--- START ---

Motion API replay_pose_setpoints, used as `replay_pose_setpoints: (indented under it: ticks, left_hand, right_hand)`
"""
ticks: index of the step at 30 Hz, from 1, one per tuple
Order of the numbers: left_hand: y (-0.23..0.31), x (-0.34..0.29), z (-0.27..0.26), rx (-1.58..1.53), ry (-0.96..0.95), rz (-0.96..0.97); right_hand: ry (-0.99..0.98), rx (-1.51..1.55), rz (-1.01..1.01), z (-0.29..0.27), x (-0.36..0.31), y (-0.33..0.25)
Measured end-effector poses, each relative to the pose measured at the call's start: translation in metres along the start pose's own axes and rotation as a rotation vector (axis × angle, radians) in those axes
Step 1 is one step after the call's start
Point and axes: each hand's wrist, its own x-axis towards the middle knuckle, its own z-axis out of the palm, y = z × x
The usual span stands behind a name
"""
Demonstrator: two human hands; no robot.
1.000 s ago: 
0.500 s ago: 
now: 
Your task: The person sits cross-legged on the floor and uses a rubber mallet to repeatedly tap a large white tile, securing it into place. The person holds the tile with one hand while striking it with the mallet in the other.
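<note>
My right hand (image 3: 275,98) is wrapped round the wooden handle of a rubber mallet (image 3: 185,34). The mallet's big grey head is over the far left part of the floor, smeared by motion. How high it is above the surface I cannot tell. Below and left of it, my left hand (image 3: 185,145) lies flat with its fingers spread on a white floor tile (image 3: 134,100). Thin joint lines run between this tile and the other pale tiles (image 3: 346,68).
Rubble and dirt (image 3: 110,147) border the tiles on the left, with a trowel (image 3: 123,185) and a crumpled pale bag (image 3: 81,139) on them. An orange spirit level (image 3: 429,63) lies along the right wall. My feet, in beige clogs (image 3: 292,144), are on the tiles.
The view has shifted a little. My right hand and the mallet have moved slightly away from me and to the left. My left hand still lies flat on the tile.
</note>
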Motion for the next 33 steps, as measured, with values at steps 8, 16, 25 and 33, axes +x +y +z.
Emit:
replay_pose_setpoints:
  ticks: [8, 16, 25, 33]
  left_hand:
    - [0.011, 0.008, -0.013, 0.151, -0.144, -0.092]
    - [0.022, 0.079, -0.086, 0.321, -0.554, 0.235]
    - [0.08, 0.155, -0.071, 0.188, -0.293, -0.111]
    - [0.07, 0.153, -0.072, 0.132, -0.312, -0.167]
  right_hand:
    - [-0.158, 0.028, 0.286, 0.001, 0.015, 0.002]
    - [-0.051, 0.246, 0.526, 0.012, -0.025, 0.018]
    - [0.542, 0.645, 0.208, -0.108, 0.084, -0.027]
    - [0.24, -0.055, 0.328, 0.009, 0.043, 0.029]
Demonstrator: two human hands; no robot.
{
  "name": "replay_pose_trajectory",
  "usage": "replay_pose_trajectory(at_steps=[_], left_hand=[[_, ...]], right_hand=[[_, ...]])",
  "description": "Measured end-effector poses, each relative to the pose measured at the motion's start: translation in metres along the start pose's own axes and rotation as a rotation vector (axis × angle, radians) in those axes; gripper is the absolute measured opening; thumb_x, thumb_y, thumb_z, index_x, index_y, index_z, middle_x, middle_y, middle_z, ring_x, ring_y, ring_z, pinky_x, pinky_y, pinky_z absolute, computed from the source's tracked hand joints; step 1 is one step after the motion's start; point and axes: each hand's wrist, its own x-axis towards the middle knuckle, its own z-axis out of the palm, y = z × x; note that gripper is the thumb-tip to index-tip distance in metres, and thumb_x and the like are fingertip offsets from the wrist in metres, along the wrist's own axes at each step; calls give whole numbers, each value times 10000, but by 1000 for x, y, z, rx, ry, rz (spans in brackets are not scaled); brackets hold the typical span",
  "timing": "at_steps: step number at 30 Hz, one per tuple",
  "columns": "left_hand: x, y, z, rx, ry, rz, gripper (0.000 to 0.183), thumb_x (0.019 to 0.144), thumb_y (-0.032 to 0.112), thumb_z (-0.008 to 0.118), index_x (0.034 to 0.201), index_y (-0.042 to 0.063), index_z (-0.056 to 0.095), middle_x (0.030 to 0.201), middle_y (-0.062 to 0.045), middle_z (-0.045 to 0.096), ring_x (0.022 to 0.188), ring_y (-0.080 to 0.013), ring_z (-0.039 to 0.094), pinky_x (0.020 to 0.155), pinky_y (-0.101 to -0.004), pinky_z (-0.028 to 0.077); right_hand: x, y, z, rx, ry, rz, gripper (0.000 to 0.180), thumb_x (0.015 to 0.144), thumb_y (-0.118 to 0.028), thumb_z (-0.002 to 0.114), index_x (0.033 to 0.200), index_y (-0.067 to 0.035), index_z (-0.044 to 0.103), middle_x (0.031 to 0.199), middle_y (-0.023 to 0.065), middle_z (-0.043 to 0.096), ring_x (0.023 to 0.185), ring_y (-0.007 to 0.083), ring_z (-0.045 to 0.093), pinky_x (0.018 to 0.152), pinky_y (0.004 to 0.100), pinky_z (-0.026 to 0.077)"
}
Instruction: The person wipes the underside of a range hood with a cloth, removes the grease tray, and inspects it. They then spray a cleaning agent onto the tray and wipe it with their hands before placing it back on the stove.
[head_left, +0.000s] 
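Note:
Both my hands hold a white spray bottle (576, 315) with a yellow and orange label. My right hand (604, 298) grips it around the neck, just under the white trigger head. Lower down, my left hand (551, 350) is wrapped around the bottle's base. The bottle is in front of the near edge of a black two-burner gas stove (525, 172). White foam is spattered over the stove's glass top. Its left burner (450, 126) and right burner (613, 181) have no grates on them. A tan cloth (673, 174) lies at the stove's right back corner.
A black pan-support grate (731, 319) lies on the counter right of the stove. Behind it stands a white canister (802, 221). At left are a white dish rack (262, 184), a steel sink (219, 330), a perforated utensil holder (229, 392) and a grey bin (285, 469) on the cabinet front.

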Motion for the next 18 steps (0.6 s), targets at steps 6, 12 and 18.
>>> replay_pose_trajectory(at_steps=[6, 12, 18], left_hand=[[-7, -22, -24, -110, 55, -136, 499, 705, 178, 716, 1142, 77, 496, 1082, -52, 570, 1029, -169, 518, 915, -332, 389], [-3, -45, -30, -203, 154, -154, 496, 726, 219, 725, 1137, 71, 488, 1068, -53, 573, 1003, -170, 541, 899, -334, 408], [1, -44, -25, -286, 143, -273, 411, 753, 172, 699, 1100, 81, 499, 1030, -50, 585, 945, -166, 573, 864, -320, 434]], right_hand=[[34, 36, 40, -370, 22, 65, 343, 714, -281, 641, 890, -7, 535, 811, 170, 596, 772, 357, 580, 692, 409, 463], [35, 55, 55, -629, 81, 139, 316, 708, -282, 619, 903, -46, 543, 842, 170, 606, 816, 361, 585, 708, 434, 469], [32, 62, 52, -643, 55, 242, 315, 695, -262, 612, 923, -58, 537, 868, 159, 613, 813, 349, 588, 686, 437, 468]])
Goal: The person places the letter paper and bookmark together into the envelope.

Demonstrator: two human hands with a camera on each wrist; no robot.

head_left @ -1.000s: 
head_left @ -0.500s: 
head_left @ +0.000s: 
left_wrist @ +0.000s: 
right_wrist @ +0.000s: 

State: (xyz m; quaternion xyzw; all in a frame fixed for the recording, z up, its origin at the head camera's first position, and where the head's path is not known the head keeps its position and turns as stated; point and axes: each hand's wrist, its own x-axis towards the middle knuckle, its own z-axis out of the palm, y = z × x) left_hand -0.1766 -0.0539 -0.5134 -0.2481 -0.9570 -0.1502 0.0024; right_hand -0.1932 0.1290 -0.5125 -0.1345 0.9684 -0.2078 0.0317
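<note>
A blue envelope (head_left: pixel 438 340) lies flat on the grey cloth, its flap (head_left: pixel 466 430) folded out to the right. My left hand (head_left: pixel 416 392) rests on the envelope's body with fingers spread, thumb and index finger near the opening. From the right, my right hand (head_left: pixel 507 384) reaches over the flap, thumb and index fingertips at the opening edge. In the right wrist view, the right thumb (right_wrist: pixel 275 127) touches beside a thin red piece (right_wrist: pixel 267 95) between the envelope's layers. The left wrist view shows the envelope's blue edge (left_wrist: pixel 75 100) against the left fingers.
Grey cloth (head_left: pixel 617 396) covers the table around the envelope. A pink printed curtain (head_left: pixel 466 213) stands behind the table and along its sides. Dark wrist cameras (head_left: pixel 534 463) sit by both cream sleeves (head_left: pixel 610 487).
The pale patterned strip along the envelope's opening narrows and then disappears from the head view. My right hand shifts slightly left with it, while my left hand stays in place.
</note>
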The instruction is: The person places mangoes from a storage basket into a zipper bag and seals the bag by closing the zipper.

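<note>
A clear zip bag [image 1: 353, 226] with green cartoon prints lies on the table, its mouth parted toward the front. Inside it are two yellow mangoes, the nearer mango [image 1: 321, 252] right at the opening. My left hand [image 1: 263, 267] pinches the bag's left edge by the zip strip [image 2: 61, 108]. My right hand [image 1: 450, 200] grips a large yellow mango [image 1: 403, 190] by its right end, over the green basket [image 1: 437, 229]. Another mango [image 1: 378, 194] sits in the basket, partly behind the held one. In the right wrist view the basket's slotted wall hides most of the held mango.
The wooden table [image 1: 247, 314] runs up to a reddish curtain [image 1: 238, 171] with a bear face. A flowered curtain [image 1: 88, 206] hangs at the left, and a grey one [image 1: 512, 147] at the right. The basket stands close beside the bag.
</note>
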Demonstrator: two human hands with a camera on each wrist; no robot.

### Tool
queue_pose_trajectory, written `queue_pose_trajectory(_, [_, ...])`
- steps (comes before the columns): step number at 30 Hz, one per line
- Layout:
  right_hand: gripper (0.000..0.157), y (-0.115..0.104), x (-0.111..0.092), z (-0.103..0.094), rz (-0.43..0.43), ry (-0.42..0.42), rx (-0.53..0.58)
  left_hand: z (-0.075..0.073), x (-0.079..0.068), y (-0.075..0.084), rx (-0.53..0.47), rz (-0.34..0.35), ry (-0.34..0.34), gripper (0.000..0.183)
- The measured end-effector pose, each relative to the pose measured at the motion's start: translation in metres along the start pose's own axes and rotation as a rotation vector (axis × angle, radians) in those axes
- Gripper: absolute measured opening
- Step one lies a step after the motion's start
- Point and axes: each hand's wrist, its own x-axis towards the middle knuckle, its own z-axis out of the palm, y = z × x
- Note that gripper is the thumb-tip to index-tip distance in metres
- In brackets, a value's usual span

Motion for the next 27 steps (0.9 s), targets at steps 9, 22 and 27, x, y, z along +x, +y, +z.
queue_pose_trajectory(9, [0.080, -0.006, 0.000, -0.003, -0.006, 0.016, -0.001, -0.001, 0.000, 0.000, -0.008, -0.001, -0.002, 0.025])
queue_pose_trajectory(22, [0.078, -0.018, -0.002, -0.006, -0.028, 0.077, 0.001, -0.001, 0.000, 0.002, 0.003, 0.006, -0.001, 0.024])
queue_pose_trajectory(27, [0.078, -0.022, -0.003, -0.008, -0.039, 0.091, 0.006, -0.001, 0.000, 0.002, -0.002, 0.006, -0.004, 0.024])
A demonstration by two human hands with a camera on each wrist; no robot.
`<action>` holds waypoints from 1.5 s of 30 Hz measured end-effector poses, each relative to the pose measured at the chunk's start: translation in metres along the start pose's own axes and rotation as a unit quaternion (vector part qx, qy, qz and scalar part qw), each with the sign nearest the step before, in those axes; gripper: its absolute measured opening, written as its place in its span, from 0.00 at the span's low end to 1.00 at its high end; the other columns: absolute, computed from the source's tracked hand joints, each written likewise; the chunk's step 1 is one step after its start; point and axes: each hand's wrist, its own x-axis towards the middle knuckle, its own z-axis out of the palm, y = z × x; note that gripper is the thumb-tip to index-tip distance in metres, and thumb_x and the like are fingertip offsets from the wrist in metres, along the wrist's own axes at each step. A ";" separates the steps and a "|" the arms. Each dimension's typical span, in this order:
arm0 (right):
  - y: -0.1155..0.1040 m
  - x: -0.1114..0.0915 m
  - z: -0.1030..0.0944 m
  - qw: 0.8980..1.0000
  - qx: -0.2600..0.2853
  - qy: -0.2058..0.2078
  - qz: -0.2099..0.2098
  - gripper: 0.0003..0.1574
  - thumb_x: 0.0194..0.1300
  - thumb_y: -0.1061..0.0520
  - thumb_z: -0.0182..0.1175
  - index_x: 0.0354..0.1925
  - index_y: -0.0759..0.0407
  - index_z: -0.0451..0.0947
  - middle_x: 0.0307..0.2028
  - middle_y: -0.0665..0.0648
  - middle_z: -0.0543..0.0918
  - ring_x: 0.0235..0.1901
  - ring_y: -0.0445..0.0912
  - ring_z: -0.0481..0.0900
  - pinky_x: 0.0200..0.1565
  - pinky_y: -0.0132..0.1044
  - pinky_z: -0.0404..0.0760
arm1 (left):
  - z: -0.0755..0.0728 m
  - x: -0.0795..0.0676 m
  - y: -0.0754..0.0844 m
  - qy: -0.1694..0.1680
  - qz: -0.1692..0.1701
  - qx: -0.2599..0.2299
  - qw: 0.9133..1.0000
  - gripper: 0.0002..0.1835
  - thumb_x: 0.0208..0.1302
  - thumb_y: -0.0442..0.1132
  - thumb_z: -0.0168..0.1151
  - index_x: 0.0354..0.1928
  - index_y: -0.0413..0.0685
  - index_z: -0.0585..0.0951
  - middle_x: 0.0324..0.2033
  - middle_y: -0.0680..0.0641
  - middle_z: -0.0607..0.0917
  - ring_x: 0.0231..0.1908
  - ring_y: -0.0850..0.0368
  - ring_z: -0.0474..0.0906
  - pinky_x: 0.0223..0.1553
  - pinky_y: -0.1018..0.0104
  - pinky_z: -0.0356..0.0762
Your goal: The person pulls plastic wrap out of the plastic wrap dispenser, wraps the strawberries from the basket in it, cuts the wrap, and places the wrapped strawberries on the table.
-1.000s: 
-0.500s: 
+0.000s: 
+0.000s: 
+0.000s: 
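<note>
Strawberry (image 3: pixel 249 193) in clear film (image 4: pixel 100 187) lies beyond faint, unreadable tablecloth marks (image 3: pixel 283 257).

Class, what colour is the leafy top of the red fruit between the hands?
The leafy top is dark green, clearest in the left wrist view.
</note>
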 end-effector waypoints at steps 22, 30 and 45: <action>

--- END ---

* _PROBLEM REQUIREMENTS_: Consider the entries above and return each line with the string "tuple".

* _SOLUTION TO THIS PROBLEM_:
ticks: index of the step at 30 Hz, from 1, one per tuple
  "timing": "at_steps: step number at 30 Hz, one per tuple",

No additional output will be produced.